Des einen Glück, des Tieres Unglück
Hochzeitstauben sind kein tierfreundlicher Brauch. Inge Rauchenecker appelliert daher eindringlich, bei Hochzeiten auf das Freilassen weißer Tauben zu verzichten. Die eigens dafür gezüchteten Tiere kennen viele Gefahren nicht und werden nach dem Auflassen häufig Opfer von Greifvögeln oder anderen Angriffen.
„Ein Brauch, der Glück bringen soll, darf nicht mit dem Leid eines Tieres verbunden sein“, betont sie. Mehr Informationen zum Tierschutzverein Kitzbühel gibt es im Internet und tierschutz-kitzbuehel.at abrufbar oder unter der Tel. 0664/8600 636. Inge Rauchenecker und ihre Mitstreiter freuen sich natürlich auch über Spenden.
Kinder für Tierschutz begeistern
Neben der täglichen Hilfe für Tiere ist dem Tierschutzverein Kitzbühel auch die Bewusstseinsbildung bei jungen Menschen ein wichtiges Anliegen. Besonders beeindruckt zeigte sich die Obfrau vom TSV Kitzbühel Inge Rauchenecker von einem Projekt von Schülern am Gymnasium St. Johann.
Schülerinnen verkauften selbstgemachte Waffeln und spendeten den Erlös von 150 Euro an den Tierschutzverein. Zwei Schüler organisierten sogar beim Reither Dorffest ein Dosenwerfen und sammelten dabei mehr als 500 Euro für den Verein.
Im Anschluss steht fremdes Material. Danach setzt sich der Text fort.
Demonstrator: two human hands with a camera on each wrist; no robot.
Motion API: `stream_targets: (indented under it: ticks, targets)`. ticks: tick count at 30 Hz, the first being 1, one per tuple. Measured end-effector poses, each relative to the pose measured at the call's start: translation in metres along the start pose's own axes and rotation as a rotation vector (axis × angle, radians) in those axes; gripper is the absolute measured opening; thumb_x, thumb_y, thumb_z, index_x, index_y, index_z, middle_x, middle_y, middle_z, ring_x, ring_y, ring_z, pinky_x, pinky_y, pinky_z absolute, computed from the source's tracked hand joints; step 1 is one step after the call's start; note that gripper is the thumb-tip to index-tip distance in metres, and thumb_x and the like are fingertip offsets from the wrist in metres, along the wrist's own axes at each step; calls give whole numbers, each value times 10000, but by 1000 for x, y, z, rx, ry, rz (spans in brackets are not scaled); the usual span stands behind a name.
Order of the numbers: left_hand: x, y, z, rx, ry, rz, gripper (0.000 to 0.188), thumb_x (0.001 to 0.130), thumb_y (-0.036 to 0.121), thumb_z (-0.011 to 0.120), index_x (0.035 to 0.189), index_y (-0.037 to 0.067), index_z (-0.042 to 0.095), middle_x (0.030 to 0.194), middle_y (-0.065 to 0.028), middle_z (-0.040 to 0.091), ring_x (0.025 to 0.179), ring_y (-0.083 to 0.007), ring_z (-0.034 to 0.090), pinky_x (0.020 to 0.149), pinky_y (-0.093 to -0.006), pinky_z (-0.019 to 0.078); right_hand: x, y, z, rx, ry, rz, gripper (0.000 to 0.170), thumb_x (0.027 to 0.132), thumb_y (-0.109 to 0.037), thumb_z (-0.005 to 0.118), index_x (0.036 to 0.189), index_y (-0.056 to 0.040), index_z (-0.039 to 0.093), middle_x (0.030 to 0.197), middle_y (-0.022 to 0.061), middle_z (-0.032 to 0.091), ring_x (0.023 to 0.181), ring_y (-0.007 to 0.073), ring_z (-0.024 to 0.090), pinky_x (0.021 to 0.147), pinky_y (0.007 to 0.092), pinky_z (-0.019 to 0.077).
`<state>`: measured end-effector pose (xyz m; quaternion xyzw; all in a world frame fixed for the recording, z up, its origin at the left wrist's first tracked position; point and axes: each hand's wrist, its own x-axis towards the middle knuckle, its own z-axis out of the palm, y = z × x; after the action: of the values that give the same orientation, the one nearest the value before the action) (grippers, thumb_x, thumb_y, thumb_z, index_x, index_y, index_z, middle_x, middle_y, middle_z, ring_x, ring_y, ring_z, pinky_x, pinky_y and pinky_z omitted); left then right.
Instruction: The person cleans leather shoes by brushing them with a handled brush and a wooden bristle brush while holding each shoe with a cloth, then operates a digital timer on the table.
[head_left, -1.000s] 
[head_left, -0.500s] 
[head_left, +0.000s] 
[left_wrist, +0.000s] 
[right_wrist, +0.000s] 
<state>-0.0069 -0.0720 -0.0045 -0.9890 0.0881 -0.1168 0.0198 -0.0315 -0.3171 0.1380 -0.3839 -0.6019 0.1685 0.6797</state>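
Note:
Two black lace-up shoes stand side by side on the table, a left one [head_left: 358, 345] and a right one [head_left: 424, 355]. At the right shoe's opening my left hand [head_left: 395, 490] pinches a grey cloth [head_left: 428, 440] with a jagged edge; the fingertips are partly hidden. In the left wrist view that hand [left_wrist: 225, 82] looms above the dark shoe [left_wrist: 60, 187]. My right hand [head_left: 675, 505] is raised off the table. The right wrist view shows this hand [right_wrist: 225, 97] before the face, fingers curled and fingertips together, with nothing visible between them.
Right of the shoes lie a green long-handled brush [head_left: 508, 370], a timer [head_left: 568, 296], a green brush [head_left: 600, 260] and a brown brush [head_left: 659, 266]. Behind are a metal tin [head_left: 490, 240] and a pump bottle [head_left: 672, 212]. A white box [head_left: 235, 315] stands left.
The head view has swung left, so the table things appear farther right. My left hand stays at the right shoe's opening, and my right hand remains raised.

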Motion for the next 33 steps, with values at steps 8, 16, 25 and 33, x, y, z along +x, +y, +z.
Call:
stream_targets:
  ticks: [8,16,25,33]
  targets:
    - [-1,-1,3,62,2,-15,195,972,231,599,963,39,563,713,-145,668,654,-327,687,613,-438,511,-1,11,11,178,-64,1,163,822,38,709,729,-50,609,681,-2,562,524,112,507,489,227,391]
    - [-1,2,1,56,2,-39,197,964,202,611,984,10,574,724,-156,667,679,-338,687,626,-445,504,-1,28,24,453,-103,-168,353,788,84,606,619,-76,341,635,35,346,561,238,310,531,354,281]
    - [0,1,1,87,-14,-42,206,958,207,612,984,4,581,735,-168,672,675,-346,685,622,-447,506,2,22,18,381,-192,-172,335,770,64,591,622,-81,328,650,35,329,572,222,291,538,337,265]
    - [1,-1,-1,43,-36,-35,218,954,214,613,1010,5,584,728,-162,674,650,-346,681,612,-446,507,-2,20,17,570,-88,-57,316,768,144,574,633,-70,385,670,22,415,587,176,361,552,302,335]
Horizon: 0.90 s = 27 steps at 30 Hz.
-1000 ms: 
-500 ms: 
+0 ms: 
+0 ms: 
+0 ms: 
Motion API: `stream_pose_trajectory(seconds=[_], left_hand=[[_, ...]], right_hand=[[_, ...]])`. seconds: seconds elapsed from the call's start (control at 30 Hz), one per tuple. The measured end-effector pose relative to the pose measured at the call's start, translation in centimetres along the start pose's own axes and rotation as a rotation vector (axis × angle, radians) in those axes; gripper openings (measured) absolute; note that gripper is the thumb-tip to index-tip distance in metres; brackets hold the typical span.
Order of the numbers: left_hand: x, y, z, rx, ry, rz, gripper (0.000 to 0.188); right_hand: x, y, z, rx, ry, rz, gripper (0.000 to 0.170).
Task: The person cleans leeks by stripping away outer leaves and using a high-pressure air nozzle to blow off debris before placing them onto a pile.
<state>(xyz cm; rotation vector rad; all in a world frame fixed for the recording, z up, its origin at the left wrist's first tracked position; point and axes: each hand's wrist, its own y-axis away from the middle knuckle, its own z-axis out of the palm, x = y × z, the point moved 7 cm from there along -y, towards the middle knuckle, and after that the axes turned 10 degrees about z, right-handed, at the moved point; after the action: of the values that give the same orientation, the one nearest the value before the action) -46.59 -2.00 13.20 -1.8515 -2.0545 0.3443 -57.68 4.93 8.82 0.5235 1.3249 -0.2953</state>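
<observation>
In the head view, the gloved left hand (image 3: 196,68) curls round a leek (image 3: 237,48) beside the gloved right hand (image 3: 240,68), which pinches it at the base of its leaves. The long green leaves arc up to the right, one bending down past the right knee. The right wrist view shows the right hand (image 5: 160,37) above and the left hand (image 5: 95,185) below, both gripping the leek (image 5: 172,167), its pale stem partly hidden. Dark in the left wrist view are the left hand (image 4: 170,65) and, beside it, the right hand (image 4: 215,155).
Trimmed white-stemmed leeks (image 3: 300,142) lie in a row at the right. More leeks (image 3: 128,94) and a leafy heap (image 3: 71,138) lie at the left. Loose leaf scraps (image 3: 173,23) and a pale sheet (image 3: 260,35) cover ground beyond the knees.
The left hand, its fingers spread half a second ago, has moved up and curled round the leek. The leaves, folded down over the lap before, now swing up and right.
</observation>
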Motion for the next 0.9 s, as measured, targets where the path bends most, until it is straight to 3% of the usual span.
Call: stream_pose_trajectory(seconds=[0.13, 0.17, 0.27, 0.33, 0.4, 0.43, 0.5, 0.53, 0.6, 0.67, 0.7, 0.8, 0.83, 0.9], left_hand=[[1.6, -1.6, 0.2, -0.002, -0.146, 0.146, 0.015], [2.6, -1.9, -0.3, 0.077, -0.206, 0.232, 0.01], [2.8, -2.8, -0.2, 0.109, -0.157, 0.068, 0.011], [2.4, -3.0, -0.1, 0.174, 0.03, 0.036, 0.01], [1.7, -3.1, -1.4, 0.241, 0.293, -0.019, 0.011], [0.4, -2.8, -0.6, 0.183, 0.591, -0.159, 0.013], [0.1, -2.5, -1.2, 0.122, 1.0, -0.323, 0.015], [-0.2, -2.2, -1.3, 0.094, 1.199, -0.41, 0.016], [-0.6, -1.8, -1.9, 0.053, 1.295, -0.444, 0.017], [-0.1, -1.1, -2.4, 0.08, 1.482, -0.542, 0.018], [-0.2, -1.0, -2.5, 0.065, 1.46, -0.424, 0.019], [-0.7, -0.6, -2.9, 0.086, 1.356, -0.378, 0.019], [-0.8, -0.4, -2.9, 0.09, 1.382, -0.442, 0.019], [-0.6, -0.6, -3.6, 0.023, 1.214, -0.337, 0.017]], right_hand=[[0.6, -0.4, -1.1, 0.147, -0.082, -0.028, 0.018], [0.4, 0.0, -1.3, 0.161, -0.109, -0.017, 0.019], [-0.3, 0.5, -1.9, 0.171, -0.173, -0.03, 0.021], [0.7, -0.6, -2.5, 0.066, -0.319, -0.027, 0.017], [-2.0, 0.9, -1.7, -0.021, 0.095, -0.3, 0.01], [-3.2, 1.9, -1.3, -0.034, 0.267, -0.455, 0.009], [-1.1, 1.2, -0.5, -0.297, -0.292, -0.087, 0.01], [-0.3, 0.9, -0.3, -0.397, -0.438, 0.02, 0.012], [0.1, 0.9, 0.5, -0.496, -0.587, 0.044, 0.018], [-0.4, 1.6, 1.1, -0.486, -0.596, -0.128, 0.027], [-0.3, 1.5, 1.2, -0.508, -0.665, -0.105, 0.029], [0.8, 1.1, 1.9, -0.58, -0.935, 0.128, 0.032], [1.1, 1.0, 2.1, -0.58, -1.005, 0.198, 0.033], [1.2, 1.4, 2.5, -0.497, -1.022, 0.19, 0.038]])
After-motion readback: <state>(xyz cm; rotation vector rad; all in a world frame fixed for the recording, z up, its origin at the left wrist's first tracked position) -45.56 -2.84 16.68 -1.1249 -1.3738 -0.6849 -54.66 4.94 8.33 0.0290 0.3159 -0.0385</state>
Der Tierschutzverein lud Kinder und Jugendliche zu einem Ausflug zum Gut Aiderbichl ein.
Einladung zum Gut Aiderbichl
Auch die Arbeit mit Kindern und Jugendlichen ist dem Tierschutzverein Kitzbühel ein großes Anliegen. Deshalb finanzierte der Verein auch heuer eine Fahrt zum Gut Aiderbichl und lud dazu Kinder der Montessori-Schule in St. Johann sowie der Mittelschule Kitzbühel ein.
Dort können die Kinder zahlreiche gerettete Tiere kennenlernen und mehr über deren Geschichten erfahren. „Die Kinder sind unglaublich wissbegierig. Man muss ihnen nur spannende Themen näherbringen“, sagt Rauchenecker. Der Verein sehe darin eine wichtige Investition in die Zukunft: „Die Kinder sind die Tierschützer von morgen.“

Franz Josef und Mattheus vor ihrer Hütte am Reither Dorffest.
Hilfe weiterhin notwendig
Trotz aller Herausforderungen blickt der Tierschutzverein Kitzbühel positiv in die Zukunft. Die Hilfsbereitschaft in der Bevölkerung sei groß. Gleichzeitig bittet sie alle Tierfreunde, den Verein weiterhin zu unterstützen – sei es durch Spenden, Pflegeplätze oder einfach dadurch, verletzte Tiere rasch zu den zuständigen Stellen zu bringen. Denn oft entscheiden wenige Stunden über Leben und Tod.
„Ohne tierliebende Menschen, die uns finanziell oder durch ihren persönlichen Einsatz unterstützen, könnten wir diese wichtige Arbeit nicht leisten“, betont Inge. „Jede Hilfe kommt unmittelbar den Tieren zugute und trägt dazu bei, dass wir auch weiterhin für sie da sein können.“

Mattheus übergab die Spenden des Projektes „Dosenwerfen“ an Inge Rauchenecker.